Thunder Bay

   Thunder Bay, Ont, incorporated as a city in 1970, population 108 359 (2011c), 109 160 (2006c).

Fort William, Aerial
Fort William, Ontario, was the centre of the northwestern fur trade (courtesy Ontario Ministry of Tourism).
Sleeping Giant
The impressive rock formation of Nanibijou, the Sleeping Giant, lies across Thunder Bay.
Thunder Bay, City Map
Click and drag the map to move it around.
Prince Arthur
Teams leaving for Fort Garry, 1873 and the Dawson Road for Red River (courtesy Metropolitan Toronto Library).

Thunder Bay

   Thunder Bay, Ont, incorporated as a city in 1970, population 108 359 (2011c), 109 160 (2006c). The City of Thunder Bay, created by the amalgamation of the cities of Fort William and Port Arthur and the adjacent townships of Neebing and McIntyre, is located in the northwest part of Ontario on the west shore of the LAKE SUPERIOR bay of the same name. The Port of Thunder Bay is the western terminus in Canada of the Great Lakes-St Lawrence Seaway. Small patches of agricultural land occur adjacent to the city, but the community's physical and economic hinterland is dominated by the rocks, lakes and forests of the Canadian SHIELD. Surrounding communities depend upon tourism or some form of resource extraction and look to Thunder Bay for a wide variety of services.

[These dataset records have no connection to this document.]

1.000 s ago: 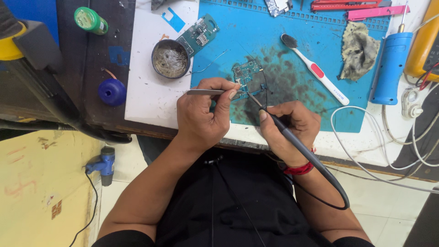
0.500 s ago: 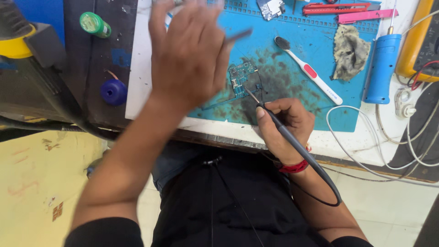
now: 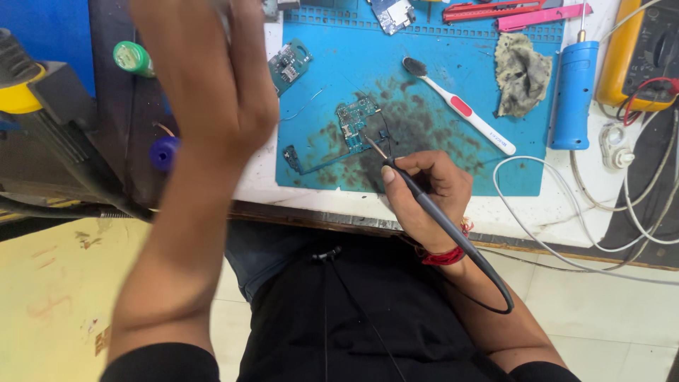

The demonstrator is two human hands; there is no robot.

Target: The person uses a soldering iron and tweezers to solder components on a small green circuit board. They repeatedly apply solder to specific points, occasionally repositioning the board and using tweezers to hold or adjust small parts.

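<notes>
My left hand [image 3: 212,78] has lifted off the board and now hangs raised, blurred, so I cannot tell whether it pinches anything. My right hand [image 3: 424,191] pinches the soldering iron [image 3: 424,205] like a pen, tip on the small circuit board [image 3: 356,122] just ahead of my fingers. With the board unbraced, I judge light pressure is best, wrist resting on the blue mat [image 3: 453,155].

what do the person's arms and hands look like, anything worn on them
Both forearms are bare, with black short sleeves showing at the upper arms. The right hand has a red thread band round its wrist. The left hand wears no glove, and no ring shows.
</notes>
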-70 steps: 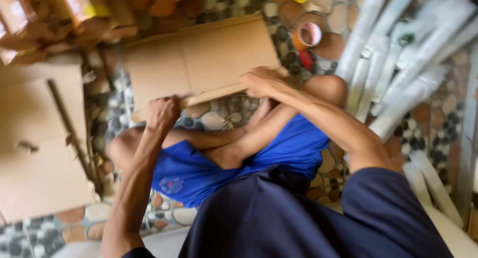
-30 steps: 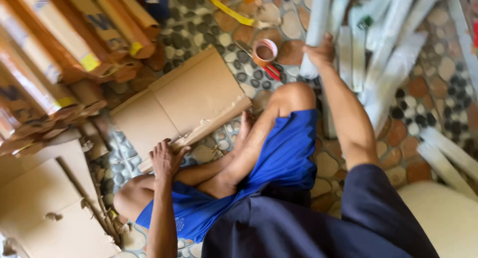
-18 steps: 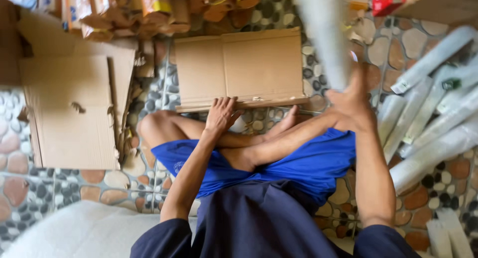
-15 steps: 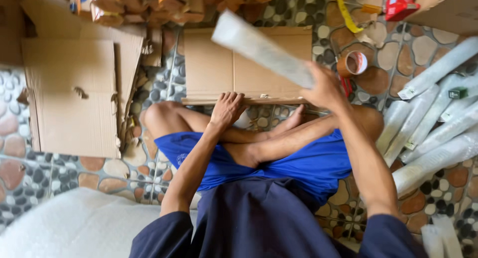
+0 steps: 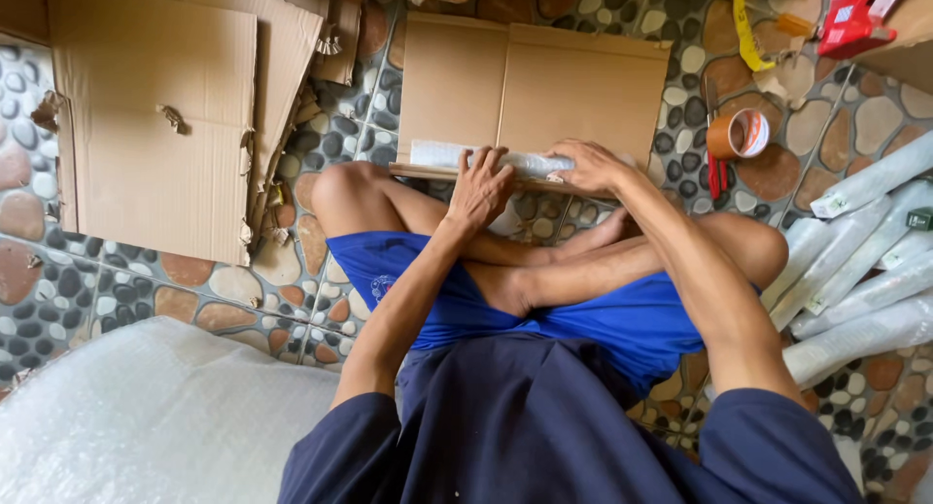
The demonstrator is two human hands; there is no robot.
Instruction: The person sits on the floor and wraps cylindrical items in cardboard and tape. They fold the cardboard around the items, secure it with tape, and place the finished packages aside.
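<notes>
I sit cross-legged on a pebble-patterned floor. A bubble-wrapped tube (image 5: 442, 155) lies along the near edge of a flat brown cardboard sheet (image 5: 530, 86) in front of my knees. My left hand (image 5: 481, 185) presses down on the tube's middle, fingers spread over it. My right hand (image 5: 591, 165) rests on the tube's right part, fingers curled over it. The tube's right end is hidden under that hand.
More flat cardboard sheets (image 5: 155, 115) lie at the left. A brown tape roll (image 5: 739, 135) and red-handled scissors (image 5: 716, 173) sit at the right, beside several wrapped tubes (image 5: 865, 271). A bubble-wrap sheet (image 5: 146, 417) covers the lower left. Yellow strap (image 5: 746, 28) at top.
My right hand brought the wrapped tube down from the air onto the cardboard's near edge. My left hand moved forward from my knee onto the tube.
</notes>
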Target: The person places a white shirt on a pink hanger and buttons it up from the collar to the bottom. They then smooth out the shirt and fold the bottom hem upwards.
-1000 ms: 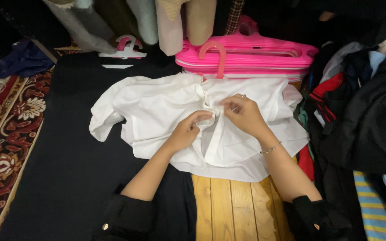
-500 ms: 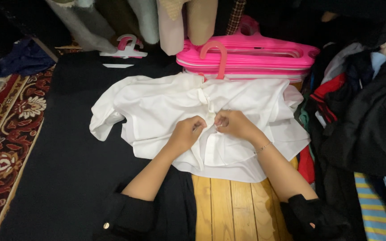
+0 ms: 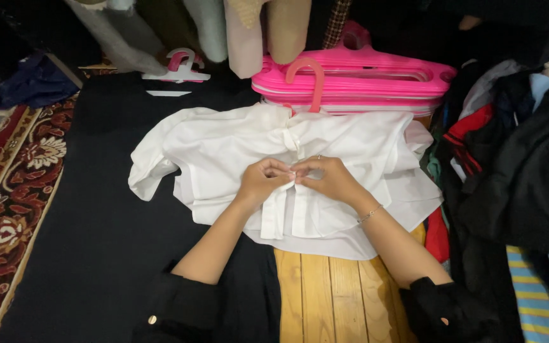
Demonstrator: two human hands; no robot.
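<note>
A white shirt [image 3: 223, 149] lies spread front-up on a black cloth, with a pink hanger hook [image 3: 309, 79] sticking out at its collar. My left hand [image 3: 262, 181] and my right hand [image 3: 328, 178] meet at the middle of the shirt's front. Both pinch the button placket between fingertips, thumbs touching the fabric edge. A thin bracelet sits on my right wrist and a ring on one finger.
A stack of pink hangers [image 3: 376, 79] lies just beyond the shirt. A pile of dark and coloured clothes [image 3: 516, 171] fills the right side. A patterned red rug [image 3: 14, 190] lies left, wooden planks [image 3: 332, 292] show near me, and garments hang at the top.
My hands have slid a little down the placket toward me and drawn closer together. The shirt has stayed in place.
</note>
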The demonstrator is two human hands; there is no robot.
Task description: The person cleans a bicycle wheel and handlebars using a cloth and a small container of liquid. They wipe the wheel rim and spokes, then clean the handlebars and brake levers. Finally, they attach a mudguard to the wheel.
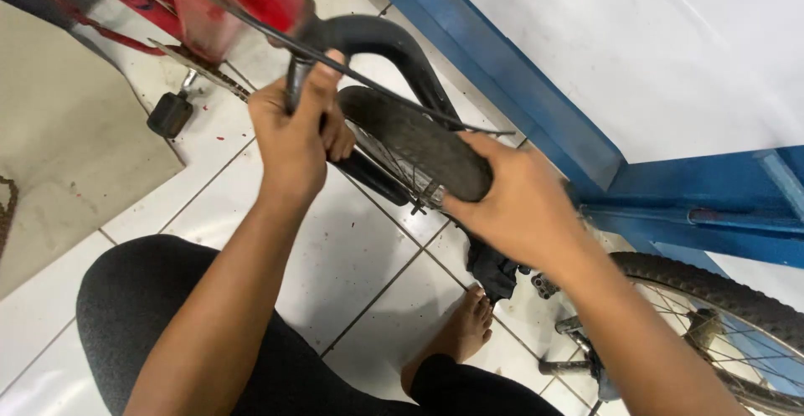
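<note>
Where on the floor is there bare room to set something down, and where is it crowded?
Bare white floor tiles lie open between the left forearm, the knee and the foot. Another small patch sits between the pedal and the mat. It is crowded around the tyre, gripped by the right hand, and the fork held by the left hand.

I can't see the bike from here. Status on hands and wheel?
Left hand gripping the black fork. Right hand clamped over the tyre of the small wheel. A thin rod crosses above the tyre; bare foot below.
</note>
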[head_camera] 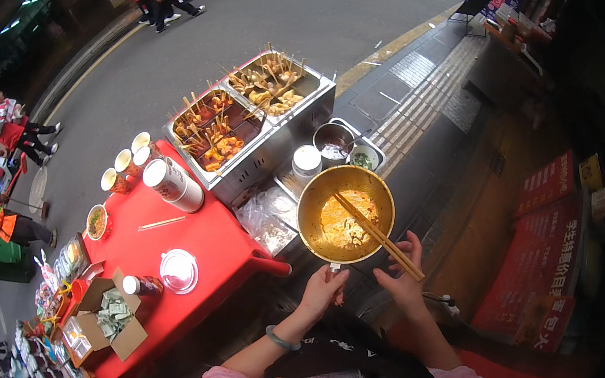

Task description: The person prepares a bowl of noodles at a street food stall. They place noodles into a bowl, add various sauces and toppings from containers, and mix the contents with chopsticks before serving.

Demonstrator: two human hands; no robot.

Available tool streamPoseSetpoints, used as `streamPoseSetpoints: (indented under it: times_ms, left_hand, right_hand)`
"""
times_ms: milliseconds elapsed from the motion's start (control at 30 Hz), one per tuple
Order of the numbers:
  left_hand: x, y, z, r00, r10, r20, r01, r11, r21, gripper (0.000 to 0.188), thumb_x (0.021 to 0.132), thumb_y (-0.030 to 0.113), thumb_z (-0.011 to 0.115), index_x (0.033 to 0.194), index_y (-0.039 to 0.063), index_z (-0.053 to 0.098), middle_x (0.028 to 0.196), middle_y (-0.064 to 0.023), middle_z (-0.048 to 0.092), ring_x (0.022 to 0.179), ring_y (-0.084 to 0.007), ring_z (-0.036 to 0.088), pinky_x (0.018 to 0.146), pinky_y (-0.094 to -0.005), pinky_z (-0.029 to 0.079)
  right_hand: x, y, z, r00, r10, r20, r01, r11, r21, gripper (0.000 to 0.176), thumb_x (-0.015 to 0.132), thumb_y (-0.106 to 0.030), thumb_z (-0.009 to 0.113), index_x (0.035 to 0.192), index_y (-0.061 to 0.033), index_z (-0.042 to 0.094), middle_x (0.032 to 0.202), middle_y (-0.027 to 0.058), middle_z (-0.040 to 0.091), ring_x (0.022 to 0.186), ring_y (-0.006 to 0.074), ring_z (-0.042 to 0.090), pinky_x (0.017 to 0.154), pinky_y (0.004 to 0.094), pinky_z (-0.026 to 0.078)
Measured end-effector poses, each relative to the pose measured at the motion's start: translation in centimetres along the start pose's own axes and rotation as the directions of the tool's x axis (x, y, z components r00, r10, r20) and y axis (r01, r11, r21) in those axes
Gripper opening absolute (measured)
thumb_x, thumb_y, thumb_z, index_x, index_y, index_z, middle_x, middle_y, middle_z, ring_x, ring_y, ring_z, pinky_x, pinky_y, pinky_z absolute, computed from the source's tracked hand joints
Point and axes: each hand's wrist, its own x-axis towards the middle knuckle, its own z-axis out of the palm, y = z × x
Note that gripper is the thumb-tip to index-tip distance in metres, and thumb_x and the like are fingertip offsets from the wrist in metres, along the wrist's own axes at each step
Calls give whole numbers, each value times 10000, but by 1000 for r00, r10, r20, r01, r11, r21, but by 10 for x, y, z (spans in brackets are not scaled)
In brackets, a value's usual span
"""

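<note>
My left hand (322, 293) grips the handle of a gold-coloured metal saucepan (312, 233), just below its rim. Reddish-orange oily broth with dark bits (343, 221) covers the pan's bottom. A pair of long wooden chopsticks (379, 233) leans across the near rim, tips in the broth. Around the chopsticks' upper ends is my right hand (407, 281), its thumb and fingers spread apart; whether it touches them is unclear. Just beyond the pan stand a white lidded tub (307, 160), a metal pot of dark sauce with a ladle (332, 139) and a bowl of chopped greens (364, 157).
Skewered food fills a steel sectioned cooker (254, 164) ahead. The red-covered table (220, 256) at left bears stacked paper cups (174, 185), a filled noodle cup (97, 222), a round plastic lid (179, 271) and a cardboard box of banknotes (128, 338). People (15, 131) walk along the street.
</note>
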Motion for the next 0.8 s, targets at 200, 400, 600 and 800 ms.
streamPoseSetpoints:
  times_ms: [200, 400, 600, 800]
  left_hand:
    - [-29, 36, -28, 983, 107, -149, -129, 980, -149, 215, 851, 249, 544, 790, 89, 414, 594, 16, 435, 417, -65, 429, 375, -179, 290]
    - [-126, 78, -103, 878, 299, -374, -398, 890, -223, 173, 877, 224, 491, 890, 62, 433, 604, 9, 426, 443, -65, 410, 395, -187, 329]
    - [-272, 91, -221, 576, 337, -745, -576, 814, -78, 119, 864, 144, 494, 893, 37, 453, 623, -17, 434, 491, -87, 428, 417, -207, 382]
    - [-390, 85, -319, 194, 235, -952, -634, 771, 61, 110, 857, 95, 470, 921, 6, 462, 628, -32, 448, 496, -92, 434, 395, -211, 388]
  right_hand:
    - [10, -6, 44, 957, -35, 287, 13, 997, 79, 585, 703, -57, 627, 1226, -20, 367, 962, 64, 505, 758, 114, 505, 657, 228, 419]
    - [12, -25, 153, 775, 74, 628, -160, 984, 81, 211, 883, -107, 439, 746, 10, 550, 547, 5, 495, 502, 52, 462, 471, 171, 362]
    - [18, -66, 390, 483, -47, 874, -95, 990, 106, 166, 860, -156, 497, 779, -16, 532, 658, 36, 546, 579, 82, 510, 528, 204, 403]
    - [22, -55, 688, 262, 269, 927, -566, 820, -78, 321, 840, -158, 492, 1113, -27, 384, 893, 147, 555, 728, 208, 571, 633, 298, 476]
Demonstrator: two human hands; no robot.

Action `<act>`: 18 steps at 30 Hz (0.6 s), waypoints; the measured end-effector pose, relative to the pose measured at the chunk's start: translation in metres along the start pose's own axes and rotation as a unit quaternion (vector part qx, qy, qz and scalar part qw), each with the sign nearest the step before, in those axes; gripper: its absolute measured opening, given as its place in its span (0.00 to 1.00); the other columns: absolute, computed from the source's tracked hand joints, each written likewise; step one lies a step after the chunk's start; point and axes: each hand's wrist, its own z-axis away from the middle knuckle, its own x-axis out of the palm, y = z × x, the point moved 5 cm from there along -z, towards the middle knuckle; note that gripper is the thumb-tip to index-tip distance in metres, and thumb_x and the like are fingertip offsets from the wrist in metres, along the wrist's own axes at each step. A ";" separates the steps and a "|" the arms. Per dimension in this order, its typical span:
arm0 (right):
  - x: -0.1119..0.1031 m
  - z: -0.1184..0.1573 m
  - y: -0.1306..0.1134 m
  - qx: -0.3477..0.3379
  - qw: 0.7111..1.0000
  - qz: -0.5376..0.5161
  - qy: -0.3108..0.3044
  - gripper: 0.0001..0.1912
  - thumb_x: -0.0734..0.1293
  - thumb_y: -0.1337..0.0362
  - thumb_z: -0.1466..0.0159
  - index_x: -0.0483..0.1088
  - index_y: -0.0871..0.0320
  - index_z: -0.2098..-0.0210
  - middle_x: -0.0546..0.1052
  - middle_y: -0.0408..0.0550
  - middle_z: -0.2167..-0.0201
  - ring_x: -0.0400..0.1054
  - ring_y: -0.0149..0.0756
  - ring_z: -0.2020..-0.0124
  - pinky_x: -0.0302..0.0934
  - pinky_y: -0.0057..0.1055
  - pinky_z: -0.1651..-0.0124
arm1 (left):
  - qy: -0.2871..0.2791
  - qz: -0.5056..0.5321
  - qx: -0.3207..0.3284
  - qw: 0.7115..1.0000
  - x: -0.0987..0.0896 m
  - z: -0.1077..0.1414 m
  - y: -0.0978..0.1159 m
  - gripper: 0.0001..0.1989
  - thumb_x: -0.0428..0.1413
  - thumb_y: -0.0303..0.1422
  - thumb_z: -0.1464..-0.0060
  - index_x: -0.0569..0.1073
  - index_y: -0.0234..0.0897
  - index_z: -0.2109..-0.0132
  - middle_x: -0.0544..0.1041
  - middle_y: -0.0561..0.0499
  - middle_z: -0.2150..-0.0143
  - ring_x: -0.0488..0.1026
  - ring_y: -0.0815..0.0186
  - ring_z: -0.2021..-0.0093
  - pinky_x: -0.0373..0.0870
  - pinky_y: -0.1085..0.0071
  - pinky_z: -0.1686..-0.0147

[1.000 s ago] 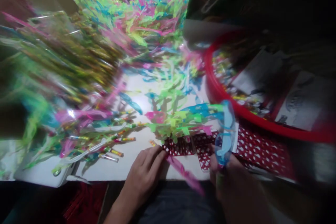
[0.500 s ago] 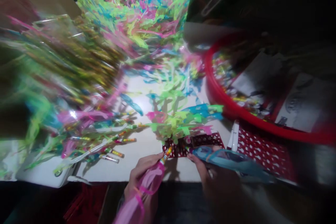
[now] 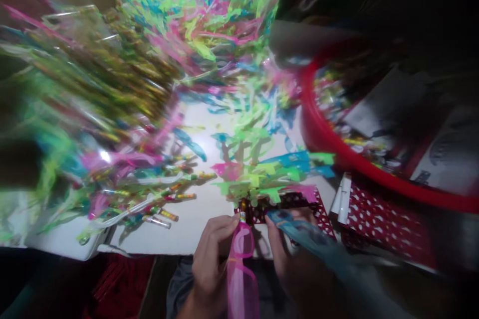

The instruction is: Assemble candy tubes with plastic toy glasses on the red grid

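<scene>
- Pink toy glasses (image 3: 239,279) hang from the left hand's grip at the near edge of the white counter (image 3: 187,232), their long axis running almost straight toward the person, one lens above the other.
- A striped tube (image 3: 243,217) stands up from the top of the pink frame, its tip pointing toward the counter's far edge and just touching the near side of a red perforated mat (image 3: 288,203).
- Left hand (image 3: 213,254): fingers clenched around the frame's upper end, with the tube rising just above them; of the two hands, this one is nearer the pink glasses.
- Right hand (image 3: 280,254): close beside the tube, under blue toy glasses (image 3: 299,232) that slant from lower right up toward it. Blur hides whether its fingers grip them or are merely curled beneath.
- Around them: more striped tubes (image 3: 160,215) lie loose toward the counter's left side, shredded plastic strips (image 3: 254,179) fan out beyond the mat, a red round basin (image 3: 318,129) sits toward the right, and a second red perforated mat (image 3: 381,227) lies below its rim.
</scene>
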 end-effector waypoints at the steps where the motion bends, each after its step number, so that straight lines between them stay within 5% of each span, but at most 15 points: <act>1: 0.002 -0.001 0.002 0.027 0.999 -0.020 0.002 0.06 0.64 0.65 0.29 0.73 0.56 0.62 0.78 0.51 0.68 0.76 0.44 0.62 0.71 0.37 0.61 | 0.005 -0.013 -0.016 1.000 0.000 -0.002 0.001 0.16 0.55 0.41 0.31 0.77 0.37 0.44 0.82 0.40 0.51 0.80 0.57 0.50 0.80 0.63 0.52; 7: 0.009 -0.014 0.004 0.103 0.994 -0.029 -0.004 0.07 0.69 0.61 0.30 0.71 0.56 0.65 0.76 0.48 0.72 0.72 0.39 0.71 0.69 0.34 0.66 | 0.032 -0.082 -0.100 0.991 0.005 -0.007 -0.004 0.06 0.61 0.33 0.36 0.80 0.44 0.52 0.82 0.48 0.56 0.80 0.61 0.59 0.81 0.65 0.59; 18: 0.015 -0.023 0.003 0.134 0.986 -0.073 -0.062 0.11 0.66 0.62 0.29 0.72 0.57 0.68 0.70 0.41 0.79 0.64 0.31 0.81 0.60 0.27 0.77 | -0.031 -0.144 0.045 0.988 0.003 -0.027 0.017 0.11 0.57 0.28 0.34 0.76 0.37 0.46 0.82 0.44 0.57 0.81 0.60 0.58 0.79 0.68 0.58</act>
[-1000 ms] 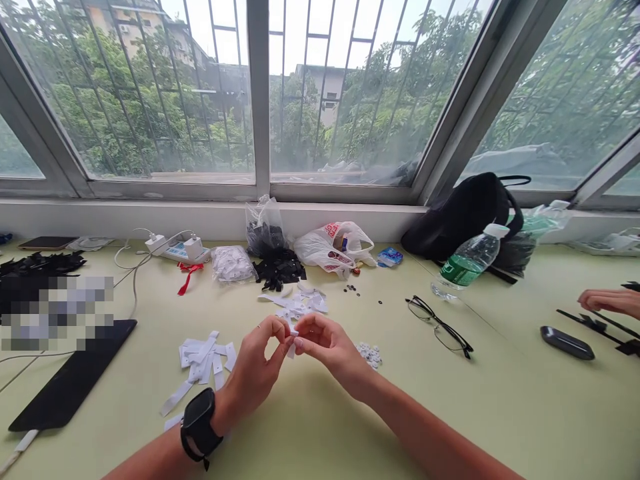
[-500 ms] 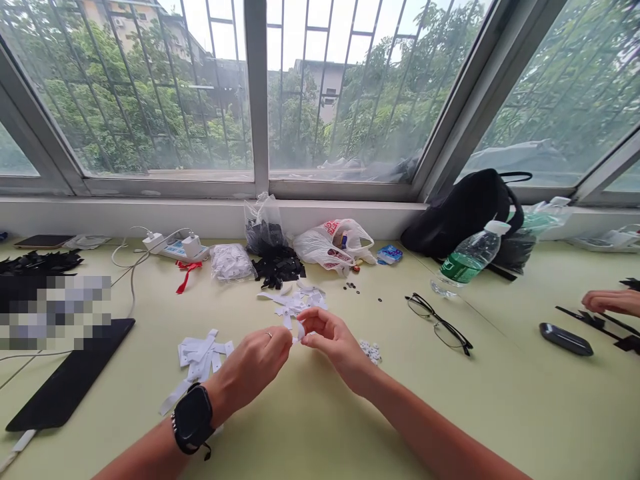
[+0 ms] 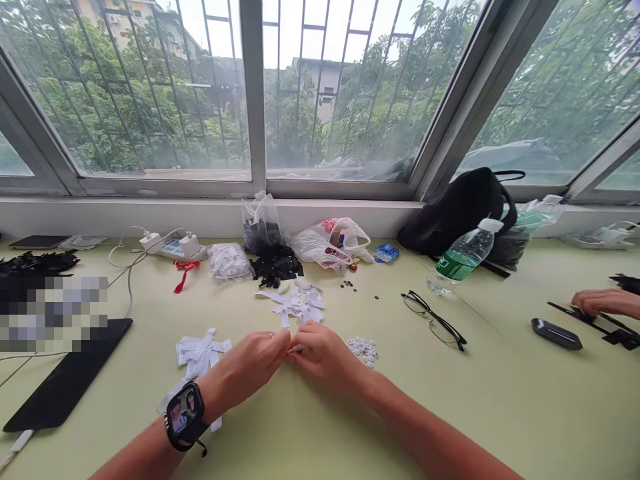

Settlement and Development

 Paleo-Indian hunters followed herds of caribou into the area some 10 000 years ago as the ice of the Wisconsin glaciation retreated northwards. Locally manufactured stone tools and weapons, native copper artifacts and pottery produced by these groups and their descendants have been identified at numerous archaeological sites in the district. At the time of the first European contact in the 17th century the local population consisted of bands of OJIBWA. The bay's name refers to the THUNDERBIRD that is part of their folklore.

Daniel DULHUT built Fort Caministigoyan beside the Kaministiquia River in 1679, and the fort was used by French traders and explorers such as Jean-Baptiste LA VÉRENDRYE (1731) until the Kaministiquia route westwards was abandoned in favour of the GRAND PORTAGE. Permanent European settlement on Thunder Bay was established in 1803 with the construction of FORT WILLIAM by the North West Company (NWC).

 Between 1805 and 1821, Fort William was the most important settlement in the interior of North America as the centre of the NWC fur-trading empire. Although its importance declined when the NWC amalgamated with the Hudson's Bay Company in 1821, settlement persisted until 1870, when it was joined by Prince Arthur's Landing some kilometres northeast, at the east end of the DAWSON ROAD.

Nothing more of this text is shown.